Commercial Real Estate Agents – Break Down the Property Cycles to Find Opportunity in Listings and Clients

city buildings in Hong Kong

Commercial real estate brokerage is not complex.  It is a method of business that can be tracked and that tracking process can give you leverage to find new clients and listings.  New listings and clients can be found when you delve into the property cycles locally. (NB – you can get plenty of new business ideas in commercial property right here in ‘Snapshot’ – it’s free)
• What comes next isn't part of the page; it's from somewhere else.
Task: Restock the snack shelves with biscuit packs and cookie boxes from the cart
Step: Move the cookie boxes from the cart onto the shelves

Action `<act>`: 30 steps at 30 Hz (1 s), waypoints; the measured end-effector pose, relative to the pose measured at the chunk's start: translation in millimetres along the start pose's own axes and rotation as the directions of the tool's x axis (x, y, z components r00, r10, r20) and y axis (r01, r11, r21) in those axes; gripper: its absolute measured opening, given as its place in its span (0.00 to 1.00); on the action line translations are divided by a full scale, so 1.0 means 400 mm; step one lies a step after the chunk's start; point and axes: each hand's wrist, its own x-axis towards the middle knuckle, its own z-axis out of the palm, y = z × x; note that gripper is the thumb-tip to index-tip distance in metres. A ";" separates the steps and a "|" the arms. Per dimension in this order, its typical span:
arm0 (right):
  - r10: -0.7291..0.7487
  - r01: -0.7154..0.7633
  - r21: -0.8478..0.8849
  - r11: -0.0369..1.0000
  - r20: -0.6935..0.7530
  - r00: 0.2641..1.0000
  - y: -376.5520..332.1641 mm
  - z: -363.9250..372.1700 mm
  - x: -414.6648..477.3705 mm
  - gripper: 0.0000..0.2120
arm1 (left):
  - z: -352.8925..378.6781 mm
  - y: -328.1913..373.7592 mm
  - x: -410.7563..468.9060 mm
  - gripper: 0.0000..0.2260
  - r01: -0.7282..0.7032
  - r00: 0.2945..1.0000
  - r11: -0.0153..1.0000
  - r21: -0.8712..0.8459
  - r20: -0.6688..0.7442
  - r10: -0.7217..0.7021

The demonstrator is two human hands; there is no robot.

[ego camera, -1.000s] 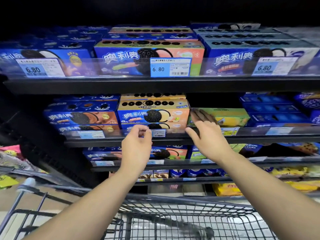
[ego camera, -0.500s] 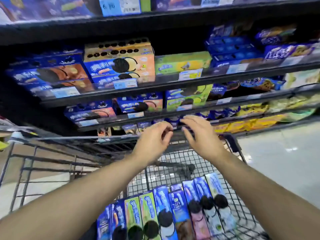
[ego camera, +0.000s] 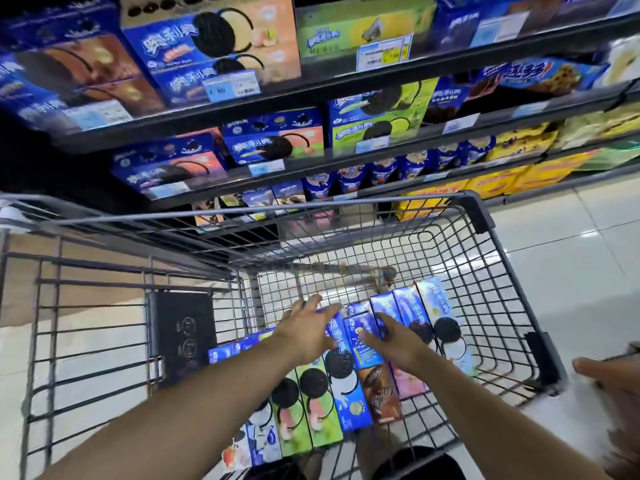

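A row of long cookie boxes (ego camera: 348, 400) lies side by side on the floor of the wire cart (ego camera: 479, 211). Their colours are blue, green (ego camera: 320, 420), brown (ego camera: 379, 393) and pink. My left hand (ego camera: 304, 332) hovers over the left part of the row with its fingers spread and straight. My right hand (ego camera: 396, 339) lies on the middle boxes, its fingers across the top of the blue and brown box. Neither hand has lifted a box. Behind the cart, the snack shelves (ego camera: 311, 95) hold stacked cookie boxes (ego camera: 214, 46) behind price tags.
Another person's hand (ego camera: 609, 379) shows at the right edge, beside the cart. A second wire cart frame (ego camera: 45, 306) with a dark plate stands to the left. Pale tiled floor (ego camera: 571, 271) lies to the right of the cart.
Both hands came down from the shelf front into the cart and now reach the cookie boxes. The view tilted down from the shelves to the cart.
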 end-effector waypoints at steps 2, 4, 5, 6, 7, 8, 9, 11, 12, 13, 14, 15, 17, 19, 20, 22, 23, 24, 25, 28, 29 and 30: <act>0.082 -0.086 0.177 0.980 0.026 0.996 0.025 0.026 0.006 0.40 | 0.022 -0.005 -0.002 0.37 -0.014 1.000 0.998 0.053 0.009 0.013; 0.136 -0.154 0.290 0.945 0.081 0.987 0.029 0.047 0.010 0.50 | 0.038 -0.010 0.000 0.39 -0.031 0.999 0.996 0.079 0.013 0.030; 0.144 -0.166 0.317 0.934 0.093 0.985 0.026 0.051 0.014 0.55 | 0.043 -0.013 0.002 0.40 -0.038 0.999 0.996 0.086 0.006 0.038; 0.142 -0.165 0.334 0.928 0.090 0.986 0.024 0.054 0.017 0.59 | 0.046 -0.016 0.003 0.40 -0.042 0.999 0.995 0.088 -0.001 0.042; 0.139 -0.157 0.342 0.927 0.078 0.987 0.024 0.056 0.022 0.62 | 0.049 -0.018 0.005 0.40 -0.045 0.999 0.995 0.088 -0.008 0.046; 0.139 -0.153 0.342 0.927 0.067 0.988 0.023 0.057 0.025 0.62 | 0.050 -0.020 0.006 0.40 -0.046 0.999 0.995 0.089 -0.016 0.048; 0.145 -0.158 0.344 0.925 0.063 0.987 0.021 0.058 0.029 0.61 | 0.052 -0.022 0.007 0.40 -0.048 0.999 0.995 0.088 -0.020 0.050; 0.156 -0.171 0.371 0.913 0.070 0.985 0.018 0.057 0.029 0.54 | 0.057 -0.025 0.009 0.40 -0.050 0.998 0.996 0.076 -0.030 0.052; 0.161 -0.177 0.386 0.905 0.075 0.984 0.019 0.057 0.028 0.51 | 0.060 -0.027 0.010 0.40 -0.050 0.998 0.996 0.074 -0.037 0.053; 0.160 -0.178 0.402 0.898 0.077 0.984 0.022 0.058 0.027 0.49 | 0.062 -0.029 0.010 0.40 -0.052 0.998 0.996 0.074 -0.042 0.055; 0.157 -0.173 0.421 0.890 0.072 0.985 0.026 0.057 0.027 0.48 | 0.062 -0.031 0.011 0.40 -0.056 0.997 0.996 0.074 -0.046 0.060; 0.150 -0.164 0.448 0.879 0.066 0.986 0.027 0.057 0.026 0.47 | 0.062 -0.033 0.012 0.40 -0.060 0.997 0.995 0.074 -0.052 0.064; 0.126 -0.142 0.514 0.846 0.067 0.990 0.026 0.060 0.023 0.46 | 0.062 -0.038 0.013 0.40 -0.063 0.996 0.996 0.064 -0.059 0.066; 0.099 -0.118 0.506 0.855 0.063 0.993 0.017 0.060 0.025 0.46 | 0.065 -0.040 0.015 0.40 -0.062 0.996 0.997 0.044 -0.062 0.064; 0.089 -0.108 0.438 0.893 0.063 0.994 0.013 0.056 0.031 0.48 | 0.069 -0.041 0.016 0.40 -0.062 0.996 0.997 0.042 -0.066 0.065; 0.104 -0.129 0.254 0.959 0.109 0.989 0.001 0.038 0.045 0.53 | 0.075 -0.044 0.018 0.40 -0.065 0.996 0.997 0.036 -0.063 0.068; 0.124 -0.151 0.193 0.970 0.143 0.982 -0.007 0.027 0.048 0.56 | 0.077 -0.046 0.019 0.40 -0.068 0.996 0.997 0.030 -0.058 0.070; 0.144 -0.172 0.160 0.972 0.175 0.974 -0.014 0.019 0.050 0.60 | 0.079 -0.048 0.021 0.40 -0.069 0.996 0.997 0.026 -0.057 0.071; 0.157 -0.187 0.141 0.972 0.198 0.967 -0.019 0.014 0.052 0.62 | 0.080 -0.049 0.021 0.40 -0.069 0.996 0.997 0.024 -0.058 0.070; 0.152 -0.191 0.165 0.968 0.226 0.962 -0.021 0.009 0.040 0.61 | 0.081 -0.046 0.021 0.40 -0.062 0.997 0.998 0.019 -0.054 0.063; 0.123 -0.174 0.219 0.960 0.231 0.965 -0.018 0.012 0.033 0.58 | 0.082 -0.046 0.020 0.40 -0.061 0.997 0.998 0.015 -0.054 0.061; 0.094 -0.157 0.267 0.951 0.234 0.968 -0.015 0.016 0.023 0.56 | 0.083 -0.047 0.019 0.40 -0.061 0.997 0.998 0.012 -0.055 0.062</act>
So how do you ‘delve’ into the property cycles and what are you looking for?  You are looking for a change and the factors that are driving that change.  In doing this you are getting to know the local property trends at a deep and specific level.  That research takes time and effort individually but it is very effective and is certainly a listing and deal generator.

So let’s help you in getting the process started.  Here are some ideas to help you:

  • Length of lease tenure – Leases expire and tenants move on; most leases are 3 to 5 years and sometimes there are options to extend occupancy. Sometimes tenants are placed under intense pressure by aggressive market rents and unrealistic landlords.  Those pressure points will take you towards a factor of change and perhaps a relocation of that tenant.  The tenant will be looking for ways to solve the pressure.  The landlord can be stuck with a vacancy.  You can help with both factors.  Who do you want to help?  It’s a good question.
  • Tenants needing to move – Some tenants get to the point where they need more or less space. Expansion and contraction factors will push a tenant to make a move.  When you know about other properties, vacancy factors, and market rents, you can work with helping them.
  • Investors needing to reinvest – At a point in time an investor will want to grow their portfolio or shift their under-performing assets. Some investors also like to move from one location or market segment to another.  You can help with that if you have your ‘finger on the pulse’ of other property changes and movements.
  • Property ownership cycles – Most property investors will hold a property for at least 3 to 5 years. After that point, they get ready for the next stage of change be it a sale, or acquisition.  Sometimes they will want to grow their asset portfolio and at other times they may want to tune it with better properties or tenants.
  • Vacancy factors – In any property market and with most properties with multiple tenants there will be the threat of vacancy to deal with. If the vacancy factor is too high then it will derail investment results for the property owner.  Look for properties that have or soon will have higher vacancy factors.  Build a database of tenants to solve those vacancies.
  • Struggling tenant mixes – In leasing and managing office or retail premises, you will see just how important the tenant mix is in a property to the overall income and vacancy factor. Look for weaknesses in tenant choices and placements.  One bad tenant in a tenant mix can radically impact property performance.
  • Redundant properties – As properties age, the quality and capability of building services and improvements shift. Modern buildings attract the successful businesses.  Older properties move closer to redundancy and lose tenants.  That fact can be accelerated by a landlord that fails to maintain the property at reasonable levels of function and operation.
  • Precinct zoning changes – A simple change to property zoning and or road changes will shift the focus of property ownership and occupation. Watch the local planning laws for upcoming changes that would impact property use and occupation.  Look for the changes to transport hubs and freeways that can have an impact on property use.
  • New developments – When a new property is in the planning phase, the factors of supply and demand for property in the location will soon change. New properties will impact market rents and market prices.  Vacancy factors will also shift and generally escalate.  Older properties in the area will struggle to maintain occupancy.  Make some predictions about how those changes will impact property owners and buildings in your listing territory.  Talk to the property owners before they get ‘jittery’ about property performance, tenant occupancy, and changes in investment performance.  Be the solution provider that they require to guide them through the upcoming challenge.

So now you can see how the property cycles locally hold so much opportunity for agents and brokers.